Work instructions: The listing below contains a span that opens with the line containing "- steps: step" and closes with the line containing "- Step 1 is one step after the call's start". Return that span exactly.

Task material below:

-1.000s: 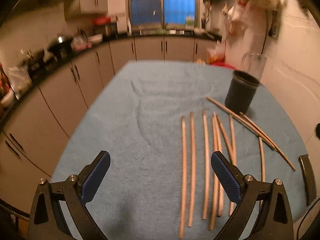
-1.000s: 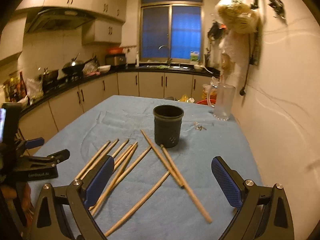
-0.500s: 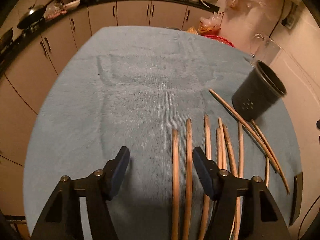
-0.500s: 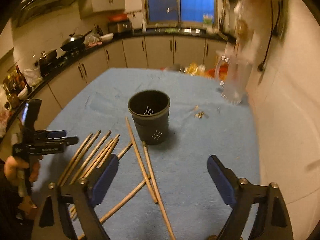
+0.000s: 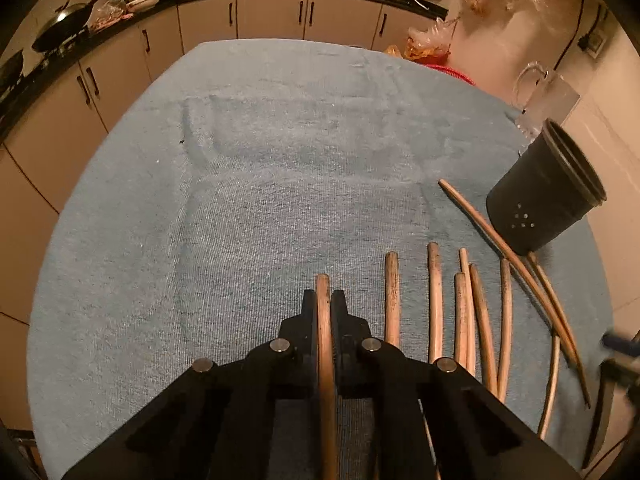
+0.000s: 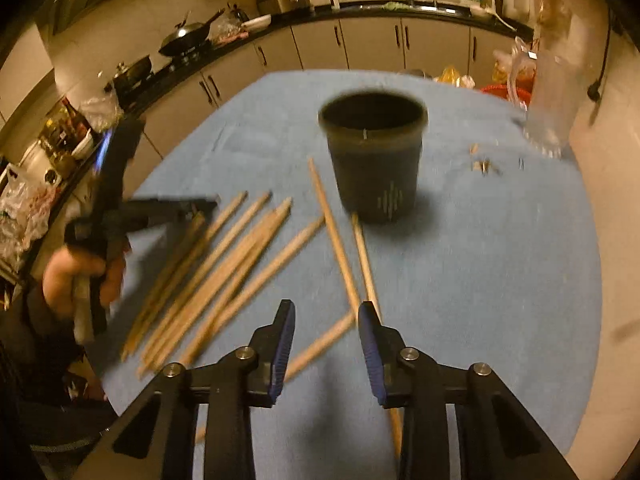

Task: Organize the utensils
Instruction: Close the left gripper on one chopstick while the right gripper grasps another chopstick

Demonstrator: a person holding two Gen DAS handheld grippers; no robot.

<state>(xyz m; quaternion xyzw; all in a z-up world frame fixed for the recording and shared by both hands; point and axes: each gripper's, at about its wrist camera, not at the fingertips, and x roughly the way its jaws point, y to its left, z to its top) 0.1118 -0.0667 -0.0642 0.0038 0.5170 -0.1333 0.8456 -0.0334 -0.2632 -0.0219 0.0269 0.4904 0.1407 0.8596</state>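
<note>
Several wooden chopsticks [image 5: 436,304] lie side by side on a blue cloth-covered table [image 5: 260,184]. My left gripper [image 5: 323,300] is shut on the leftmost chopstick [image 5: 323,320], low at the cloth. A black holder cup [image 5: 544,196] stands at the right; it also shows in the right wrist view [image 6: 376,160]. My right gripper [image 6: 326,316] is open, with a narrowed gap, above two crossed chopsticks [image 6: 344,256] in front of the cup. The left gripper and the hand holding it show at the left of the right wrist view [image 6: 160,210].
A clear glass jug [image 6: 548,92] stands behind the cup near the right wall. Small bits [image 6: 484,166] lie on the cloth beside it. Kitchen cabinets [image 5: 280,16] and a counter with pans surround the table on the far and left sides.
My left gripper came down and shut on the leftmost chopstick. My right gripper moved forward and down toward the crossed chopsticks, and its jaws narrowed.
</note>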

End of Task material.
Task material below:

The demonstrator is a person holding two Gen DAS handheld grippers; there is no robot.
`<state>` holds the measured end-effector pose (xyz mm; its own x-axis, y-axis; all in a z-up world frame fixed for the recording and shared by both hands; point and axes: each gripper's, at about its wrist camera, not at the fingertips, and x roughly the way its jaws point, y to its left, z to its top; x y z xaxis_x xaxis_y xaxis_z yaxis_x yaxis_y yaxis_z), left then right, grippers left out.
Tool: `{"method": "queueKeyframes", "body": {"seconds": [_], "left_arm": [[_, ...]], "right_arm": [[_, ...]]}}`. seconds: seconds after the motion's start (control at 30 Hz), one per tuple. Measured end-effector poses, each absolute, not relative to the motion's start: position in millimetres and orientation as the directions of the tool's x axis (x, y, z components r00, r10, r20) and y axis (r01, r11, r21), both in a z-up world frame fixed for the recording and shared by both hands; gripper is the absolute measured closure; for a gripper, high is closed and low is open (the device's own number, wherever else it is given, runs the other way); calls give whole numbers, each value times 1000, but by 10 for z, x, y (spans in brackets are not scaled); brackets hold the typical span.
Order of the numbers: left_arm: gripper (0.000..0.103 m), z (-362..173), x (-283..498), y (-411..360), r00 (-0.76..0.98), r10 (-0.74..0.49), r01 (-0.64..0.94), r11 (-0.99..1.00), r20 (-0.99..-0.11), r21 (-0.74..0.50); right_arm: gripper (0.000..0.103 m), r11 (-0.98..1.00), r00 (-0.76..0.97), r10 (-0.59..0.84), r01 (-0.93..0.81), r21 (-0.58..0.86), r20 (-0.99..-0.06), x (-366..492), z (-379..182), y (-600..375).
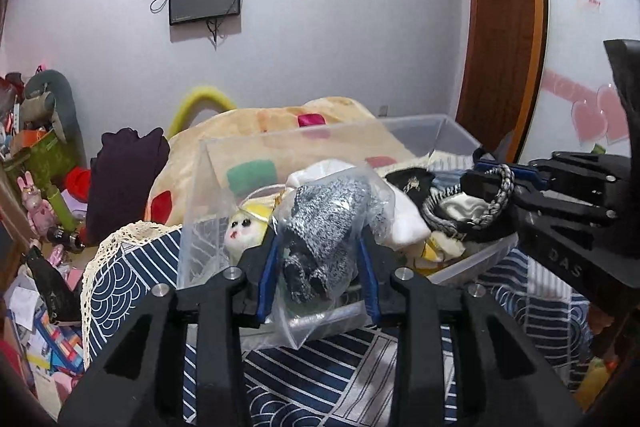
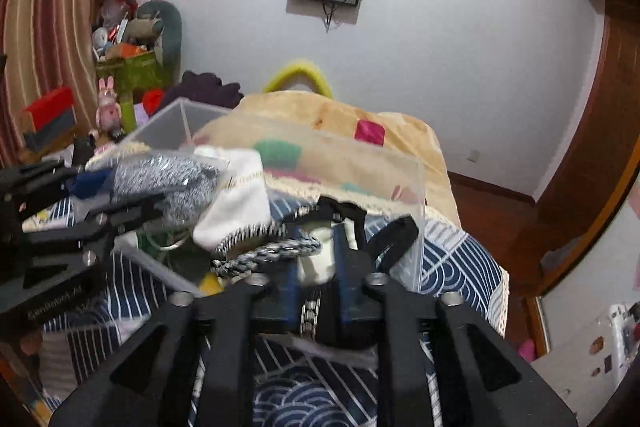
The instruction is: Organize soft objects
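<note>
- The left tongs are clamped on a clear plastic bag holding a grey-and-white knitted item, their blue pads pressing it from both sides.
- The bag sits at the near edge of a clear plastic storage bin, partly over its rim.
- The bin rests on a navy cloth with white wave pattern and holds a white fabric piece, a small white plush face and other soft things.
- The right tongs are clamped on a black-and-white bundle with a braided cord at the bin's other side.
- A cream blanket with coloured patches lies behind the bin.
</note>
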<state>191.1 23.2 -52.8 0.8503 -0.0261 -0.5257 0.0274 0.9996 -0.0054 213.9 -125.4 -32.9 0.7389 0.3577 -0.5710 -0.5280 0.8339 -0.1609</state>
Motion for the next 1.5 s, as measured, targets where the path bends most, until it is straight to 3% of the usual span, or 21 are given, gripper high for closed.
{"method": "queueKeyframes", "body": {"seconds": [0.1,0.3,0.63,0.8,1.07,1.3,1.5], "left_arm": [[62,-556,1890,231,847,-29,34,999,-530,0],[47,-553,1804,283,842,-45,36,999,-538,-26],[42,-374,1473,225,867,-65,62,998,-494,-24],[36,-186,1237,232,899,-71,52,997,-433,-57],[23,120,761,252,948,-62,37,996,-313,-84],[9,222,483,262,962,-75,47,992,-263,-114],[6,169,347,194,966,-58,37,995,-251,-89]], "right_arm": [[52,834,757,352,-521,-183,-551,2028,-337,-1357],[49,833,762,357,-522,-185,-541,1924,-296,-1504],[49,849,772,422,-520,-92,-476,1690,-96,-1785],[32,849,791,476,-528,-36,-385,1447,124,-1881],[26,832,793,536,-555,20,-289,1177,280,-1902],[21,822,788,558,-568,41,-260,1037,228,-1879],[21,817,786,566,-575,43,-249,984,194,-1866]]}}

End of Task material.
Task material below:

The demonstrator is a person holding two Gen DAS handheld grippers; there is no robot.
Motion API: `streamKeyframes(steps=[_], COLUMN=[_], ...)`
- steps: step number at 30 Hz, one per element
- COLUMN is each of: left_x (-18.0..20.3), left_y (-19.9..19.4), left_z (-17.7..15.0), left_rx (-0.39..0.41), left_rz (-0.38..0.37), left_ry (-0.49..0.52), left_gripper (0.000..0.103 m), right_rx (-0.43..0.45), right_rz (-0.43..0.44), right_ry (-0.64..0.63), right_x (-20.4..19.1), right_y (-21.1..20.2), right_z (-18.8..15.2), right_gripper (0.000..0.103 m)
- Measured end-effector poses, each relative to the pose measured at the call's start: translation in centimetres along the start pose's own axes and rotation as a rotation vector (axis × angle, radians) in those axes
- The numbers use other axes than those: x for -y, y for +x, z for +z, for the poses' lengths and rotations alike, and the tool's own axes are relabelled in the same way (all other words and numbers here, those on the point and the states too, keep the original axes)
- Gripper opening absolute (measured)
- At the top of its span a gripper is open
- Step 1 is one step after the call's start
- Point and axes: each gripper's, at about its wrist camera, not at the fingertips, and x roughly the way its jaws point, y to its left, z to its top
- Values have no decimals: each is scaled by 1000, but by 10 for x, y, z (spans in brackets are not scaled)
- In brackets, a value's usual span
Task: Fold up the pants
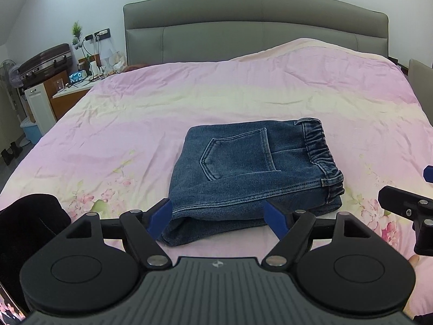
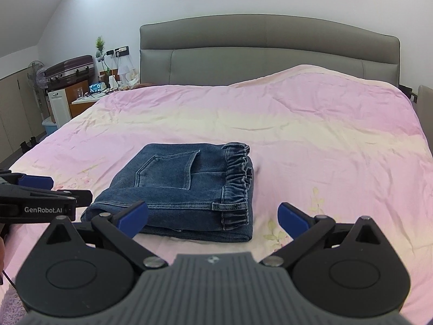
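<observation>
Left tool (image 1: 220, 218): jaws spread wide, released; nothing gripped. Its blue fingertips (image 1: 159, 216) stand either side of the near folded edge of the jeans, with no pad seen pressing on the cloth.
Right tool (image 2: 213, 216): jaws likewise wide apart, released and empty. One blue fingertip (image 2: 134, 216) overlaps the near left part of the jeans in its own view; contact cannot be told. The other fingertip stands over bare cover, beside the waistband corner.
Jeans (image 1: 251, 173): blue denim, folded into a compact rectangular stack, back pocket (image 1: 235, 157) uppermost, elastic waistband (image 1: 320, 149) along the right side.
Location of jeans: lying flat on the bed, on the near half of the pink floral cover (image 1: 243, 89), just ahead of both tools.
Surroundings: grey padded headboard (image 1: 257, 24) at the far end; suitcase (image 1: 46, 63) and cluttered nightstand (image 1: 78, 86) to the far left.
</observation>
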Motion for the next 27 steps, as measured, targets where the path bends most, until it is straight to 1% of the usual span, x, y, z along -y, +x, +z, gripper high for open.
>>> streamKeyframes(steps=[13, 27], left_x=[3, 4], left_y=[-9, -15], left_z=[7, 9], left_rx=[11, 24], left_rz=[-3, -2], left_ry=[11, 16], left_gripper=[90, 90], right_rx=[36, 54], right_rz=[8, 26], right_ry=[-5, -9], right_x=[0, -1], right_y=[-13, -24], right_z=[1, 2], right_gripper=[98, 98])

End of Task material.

Solution:
- steps: step number at 30 Hz, one per element
- COLUMN is each of: left_x (-18.0..20.3), left_y (-19.9..19.4), left_z (-17.7..15.0), left_rx (-0.39..0.41), left_rz (-0.38..0.37), left_ry (-0.49..0.52), left_gripper (0.000..0.103 m), right_rx (-0.43..0.45), right_rz (-0.43..0.44), right_ry (-0.64..0.63), right_x (-20.4..19.1), right_y (-21.1..20.2), right_z (-18.8..15.2), right_gripper (0.000..0.103 m)
- Measured end-effector poses, each relative to the pose measured at the call's start: translation in centimetres along the start pose's own axes and rotation as a rotation vector (axis × angle, radians) in those axes
- The numbers use other axes than those: x for -y, y for +x, z for +z, for the poses' lengths and rotations alike, and the tool's own axes are relabelled in the same way (all other words and numbers here, those on the point and the states too, keep the original axes)
- Gripper opening absolute (measured)
- At the top of its span a gripper is open
- Step 1 is one step after the call's start

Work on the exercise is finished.